• _About this exercise_
Search the data for the word "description" and copy every line that contains it.

Saved entries:
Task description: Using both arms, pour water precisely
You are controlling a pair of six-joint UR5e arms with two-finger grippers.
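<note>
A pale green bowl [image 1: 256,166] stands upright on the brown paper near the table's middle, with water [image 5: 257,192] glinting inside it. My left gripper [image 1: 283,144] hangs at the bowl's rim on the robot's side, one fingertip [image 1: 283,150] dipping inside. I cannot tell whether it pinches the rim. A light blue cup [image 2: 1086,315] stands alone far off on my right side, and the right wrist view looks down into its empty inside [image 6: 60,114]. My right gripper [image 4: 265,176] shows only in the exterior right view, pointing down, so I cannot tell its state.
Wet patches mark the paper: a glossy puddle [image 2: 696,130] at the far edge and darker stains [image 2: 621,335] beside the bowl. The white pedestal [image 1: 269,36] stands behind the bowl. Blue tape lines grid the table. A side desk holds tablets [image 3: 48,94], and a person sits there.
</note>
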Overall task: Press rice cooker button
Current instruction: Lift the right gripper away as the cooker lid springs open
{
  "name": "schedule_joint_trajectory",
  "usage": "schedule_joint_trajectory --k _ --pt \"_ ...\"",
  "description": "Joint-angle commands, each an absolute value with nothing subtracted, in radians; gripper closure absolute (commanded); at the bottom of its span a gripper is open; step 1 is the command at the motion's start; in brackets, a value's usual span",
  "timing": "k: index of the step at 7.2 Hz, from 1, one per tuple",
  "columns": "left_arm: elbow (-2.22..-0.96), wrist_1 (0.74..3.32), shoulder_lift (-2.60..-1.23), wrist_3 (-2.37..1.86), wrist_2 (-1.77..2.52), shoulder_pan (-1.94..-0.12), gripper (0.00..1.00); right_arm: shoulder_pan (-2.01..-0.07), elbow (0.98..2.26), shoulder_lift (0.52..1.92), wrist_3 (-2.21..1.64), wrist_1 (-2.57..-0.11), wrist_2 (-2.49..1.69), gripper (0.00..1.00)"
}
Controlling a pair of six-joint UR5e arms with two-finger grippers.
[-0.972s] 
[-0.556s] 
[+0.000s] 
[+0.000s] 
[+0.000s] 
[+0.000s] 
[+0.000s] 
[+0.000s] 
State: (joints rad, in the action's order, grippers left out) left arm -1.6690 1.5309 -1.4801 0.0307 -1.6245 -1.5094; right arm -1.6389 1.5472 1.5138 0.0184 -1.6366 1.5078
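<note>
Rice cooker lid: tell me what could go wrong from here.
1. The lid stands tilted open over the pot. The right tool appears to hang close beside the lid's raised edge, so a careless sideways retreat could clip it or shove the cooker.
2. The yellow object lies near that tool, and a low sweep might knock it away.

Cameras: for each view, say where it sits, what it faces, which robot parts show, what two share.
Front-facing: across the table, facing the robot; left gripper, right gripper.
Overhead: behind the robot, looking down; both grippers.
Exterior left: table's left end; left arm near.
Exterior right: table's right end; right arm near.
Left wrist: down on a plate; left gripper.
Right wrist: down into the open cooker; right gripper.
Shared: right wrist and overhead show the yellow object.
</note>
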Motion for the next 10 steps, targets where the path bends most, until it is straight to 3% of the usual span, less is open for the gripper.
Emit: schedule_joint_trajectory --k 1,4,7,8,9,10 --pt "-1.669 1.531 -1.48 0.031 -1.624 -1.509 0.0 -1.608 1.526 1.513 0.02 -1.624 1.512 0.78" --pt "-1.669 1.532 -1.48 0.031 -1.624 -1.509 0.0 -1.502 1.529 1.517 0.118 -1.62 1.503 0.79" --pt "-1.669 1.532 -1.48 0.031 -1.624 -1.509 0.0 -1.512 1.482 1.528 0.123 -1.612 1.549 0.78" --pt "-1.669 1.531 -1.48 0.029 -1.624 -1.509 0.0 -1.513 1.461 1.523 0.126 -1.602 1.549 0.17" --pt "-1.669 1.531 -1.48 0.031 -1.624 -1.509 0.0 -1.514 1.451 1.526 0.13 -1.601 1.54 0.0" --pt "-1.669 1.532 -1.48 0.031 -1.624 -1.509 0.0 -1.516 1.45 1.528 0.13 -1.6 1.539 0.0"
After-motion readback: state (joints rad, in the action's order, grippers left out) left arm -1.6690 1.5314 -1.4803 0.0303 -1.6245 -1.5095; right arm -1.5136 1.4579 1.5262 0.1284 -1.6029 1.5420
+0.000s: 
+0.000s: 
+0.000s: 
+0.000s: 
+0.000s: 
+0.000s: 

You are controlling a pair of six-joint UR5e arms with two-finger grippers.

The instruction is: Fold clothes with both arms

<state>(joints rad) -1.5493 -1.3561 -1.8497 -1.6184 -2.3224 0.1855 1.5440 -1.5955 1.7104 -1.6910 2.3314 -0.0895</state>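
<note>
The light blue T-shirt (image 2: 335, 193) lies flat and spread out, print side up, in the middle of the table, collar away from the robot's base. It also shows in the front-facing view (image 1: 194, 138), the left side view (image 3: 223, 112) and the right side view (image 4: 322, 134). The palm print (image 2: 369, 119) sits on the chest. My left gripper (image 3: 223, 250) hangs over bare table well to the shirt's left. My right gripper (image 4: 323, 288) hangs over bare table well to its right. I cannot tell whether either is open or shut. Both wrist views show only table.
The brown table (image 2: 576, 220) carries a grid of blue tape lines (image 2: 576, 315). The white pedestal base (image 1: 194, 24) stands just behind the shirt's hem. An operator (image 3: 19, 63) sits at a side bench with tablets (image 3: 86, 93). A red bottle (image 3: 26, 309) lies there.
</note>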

• _Answer to the problem_
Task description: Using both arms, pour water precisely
  "description": "Joint-angle commands, each an absolute value with nothing subtracted, in radians; gripper closure absolute (commanded); at the bottom of its span a gripper is open; step 1 is the command at the motion's start; in brackets, a value's usual span",

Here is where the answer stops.